🧱 System Architecture Overview¶

This section provides a high-level overview of the monitoring and observability stack used in this project. It highlights the core components, their responsibilities, and how they work together to provide end-to-end monitoring, alerting, and visualization for modern infrastructure and applications.

📐 Design Philosophy¶

Our monitoring stack is built around a few guiding principles:

Modular and Composable → Each tool has a clear responsibility (metrics, alerts, visualization).
Cloud-Native → Runs seamlessly in containerized/Kubernetes environments.
Automation-First → Designed for IaC and CI/CD pipelines.
Production-Ready → Secure defaults, scalable, and extensible.
Developer-Friendly → Easy to run locally (e.g., with Docker Compose or Kind).

🧩 Core Components¶

1. Metrics Collection (cAdvisor)¶

cAdvisor runs on each node to collect container-level resource usage (CPU, memory, disk, network).
Integrated with Kubernetes via the kubelet.
Exposes metrics at /metrics in Prometheus format.

2. Monitoring & Storage (Prometheus)¶

Prometheus scrapes metrics from cAdvisor, node exporters, and other exporters.
Stores data in its time-series database (TSDB).
Provides the PromQL query language for powerful analysis.

3. Visualization (Grafana)¶

Grafana connects to Prometheus and displays metrics in dashboards.
Includes pre-built dashboards for containers, nodes, and Kubernetes clusters.
Enables engineers to explore, visualize, and share insights.

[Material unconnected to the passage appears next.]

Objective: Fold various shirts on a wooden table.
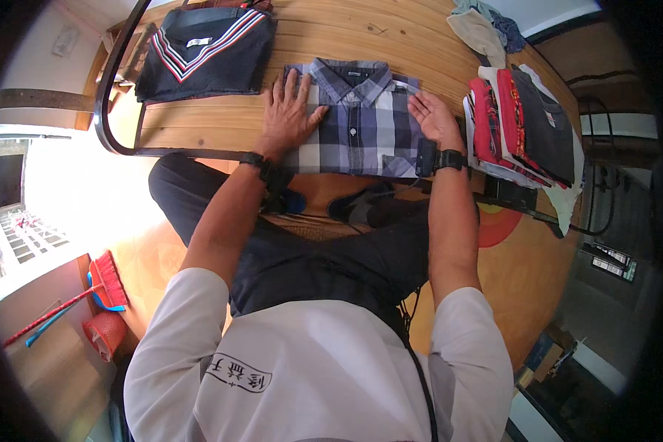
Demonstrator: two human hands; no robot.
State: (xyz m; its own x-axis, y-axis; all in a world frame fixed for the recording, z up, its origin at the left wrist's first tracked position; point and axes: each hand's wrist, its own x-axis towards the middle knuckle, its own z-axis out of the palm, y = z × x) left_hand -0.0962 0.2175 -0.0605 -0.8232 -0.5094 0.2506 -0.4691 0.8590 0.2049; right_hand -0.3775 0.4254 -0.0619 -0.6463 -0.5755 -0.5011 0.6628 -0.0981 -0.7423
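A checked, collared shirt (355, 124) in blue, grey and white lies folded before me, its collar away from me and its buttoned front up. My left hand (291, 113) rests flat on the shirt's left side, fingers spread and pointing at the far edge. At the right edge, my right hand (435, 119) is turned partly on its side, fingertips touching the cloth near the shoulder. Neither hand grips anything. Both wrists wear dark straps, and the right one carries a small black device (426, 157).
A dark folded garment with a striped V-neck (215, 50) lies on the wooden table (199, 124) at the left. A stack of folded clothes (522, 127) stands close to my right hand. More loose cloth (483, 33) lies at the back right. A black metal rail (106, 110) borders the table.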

4. Alerting (Alertmanager)¶

Alertmanager receives alerts from Prometheus.
Handles deduplication, grouping, and routing of alerts.
Sends notifications via Slack, Email, PagerDuty, etc.

🔀 Architecture Diagram¶

flowchart TD

    subgraph Node["Kubernetes Node / Host"]
        subgraph Containers["Containers"]
            A1["App Container A"]
            A2["App Container B"]
        end
        C["cAdvisor"]
    end

    A1 --> C
    A2 --> C

    C --> P["Prometheus"]
    P --> G["Grafana Dashboards"]
    P --> A["Alertmanager"]

    G --> U["User (SRE/DevOps)"]
    A --> U

🔄 Data / Control Flow¶

Containers run applications and consume resources.
cAdvisor collects resource usage metrics from the kernel (cgroups).
Prometheus scrapes metrics from cAdvisor (and other exporters).
Prometheus TSDB stores time-series data.
Grafana queries Prometheus to render dashboards and visualizations.
Prometheus rules evaluate alert conditions (e.g., CPU > 90%).
Alertmanager routes alerts to Slack/email.
Users (SRE/DevOps) view dashboards and respond to alerts.